WORK TO COMPLETE :: Once the line containing "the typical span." has been printed, stop; print every line before it exactly, starting at the top of the material below.

DATASET CONTENT ::
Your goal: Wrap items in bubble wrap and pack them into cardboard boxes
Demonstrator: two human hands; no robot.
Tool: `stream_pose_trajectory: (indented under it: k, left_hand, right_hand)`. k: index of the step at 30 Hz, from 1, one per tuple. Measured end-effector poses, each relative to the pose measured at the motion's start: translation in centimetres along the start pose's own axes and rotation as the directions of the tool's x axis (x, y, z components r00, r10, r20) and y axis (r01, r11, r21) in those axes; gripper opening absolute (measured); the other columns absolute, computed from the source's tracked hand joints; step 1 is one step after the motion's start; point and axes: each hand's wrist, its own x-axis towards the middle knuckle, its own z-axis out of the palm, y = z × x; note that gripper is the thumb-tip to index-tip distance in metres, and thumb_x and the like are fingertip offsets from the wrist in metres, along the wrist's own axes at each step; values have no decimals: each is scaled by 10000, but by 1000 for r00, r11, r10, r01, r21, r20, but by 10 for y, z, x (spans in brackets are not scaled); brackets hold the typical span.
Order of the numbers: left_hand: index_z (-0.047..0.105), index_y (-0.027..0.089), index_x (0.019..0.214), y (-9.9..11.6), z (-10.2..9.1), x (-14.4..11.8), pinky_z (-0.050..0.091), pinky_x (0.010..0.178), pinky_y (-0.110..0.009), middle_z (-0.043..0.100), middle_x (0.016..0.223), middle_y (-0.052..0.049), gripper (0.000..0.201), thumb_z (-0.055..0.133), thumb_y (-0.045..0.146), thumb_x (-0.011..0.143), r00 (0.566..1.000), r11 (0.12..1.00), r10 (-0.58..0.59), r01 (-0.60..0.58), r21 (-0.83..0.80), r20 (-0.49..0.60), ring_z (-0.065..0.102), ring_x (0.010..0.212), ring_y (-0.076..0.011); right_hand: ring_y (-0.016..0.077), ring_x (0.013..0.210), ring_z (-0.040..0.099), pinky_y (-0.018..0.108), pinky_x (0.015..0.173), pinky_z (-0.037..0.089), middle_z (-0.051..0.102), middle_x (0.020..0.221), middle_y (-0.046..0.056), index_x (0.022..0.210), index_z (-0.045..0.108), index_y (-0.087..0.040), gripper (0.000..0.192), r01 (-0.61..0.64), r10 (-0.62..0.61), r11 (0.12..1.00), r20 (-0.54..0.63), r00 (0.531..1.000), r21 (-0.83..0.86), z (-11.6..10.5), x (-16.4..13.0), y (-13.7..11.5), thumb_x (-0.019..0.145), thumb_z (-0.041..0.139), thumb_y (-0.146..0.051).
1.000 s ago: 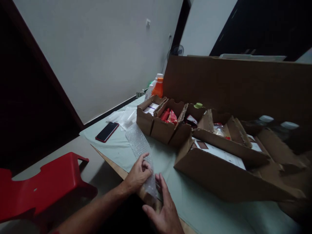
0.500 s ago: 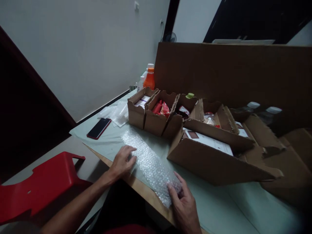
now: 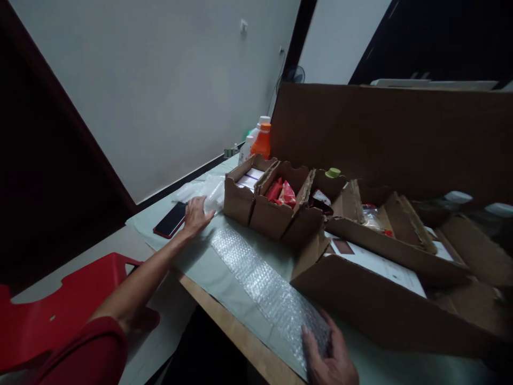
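Observation:
A long strip of bubble wrap [image 3: 256,283] lies on the cloth along the table's front edge. My right hand [image 3: 331,350] is closed around its near end, thumb on top. Something dark shows under the plastic there, but I cannot make out what. My left hand [image 3: 196,216] reaches out over the far left of the table, fingers stretched and thumb apart, with nothing seen in it. It is right beside a dark phone [image 3: 170,220] with a red edge. Just beyond its fingertips lies a heap of clear plastic sheets or bags [image 3: 214,190].
A row of cardboard bins [image 3: 274,216] holds red packets [image 3: 282,192] and white boxes. A larger bin [image 3: 380,299] stands nearer on the right. Behind are an orange bottle [image 3: 261,143] and a cardboard panel [image 3: 380,133]. A red plastic stool [image 3: 92,283] is at lower left.
My left hand has left the bubble wrap and moved forward and left to the phone and plastic heap. My right hand still holds the wrap's near end. The view has shifted slightly.

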Motion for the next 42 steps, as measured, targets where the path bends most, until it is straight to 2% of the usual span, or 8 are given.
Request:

THE ANSWER ::
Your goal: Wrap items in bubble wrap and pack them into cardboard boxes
Demonstrator: two human hands; no robot.
Tool: `stream_pose_trajectory: (indented under it: k, left_hand, right_hand)`. k: index of the step at 30 Hz, from 1, one per tuple. Measured end-effector poses, each relative to the pose measured at the motion's start: translation in centimetres along the start pose's own axes and rotation as the directions of the tool's x axis (x, y, z components r00, r10, r20) and y axis (r01, r11, r21) in those axes; gripper opening absolute (measured); the other columns absolute, computed from the source's tracked hand joints; step 1 is one step after the motion's start; point and axes: each hand's wrist, its own x-axis towards the middle knuckle, its own z-axis out of the palm, y = z × x; note that gripper is the thumb-tip to index-tip distance in metres, and thumb_x and the like are fingertip offsets from the wrist in metres, along the wrist's own axes at each step; values have no decimals: each is scaled by 10000, but by 1000 for r00, r11, r10, r01, r21, r20, but by 10 for y, z, x (spans in brackets are not scaled); brackets hold the typical span.

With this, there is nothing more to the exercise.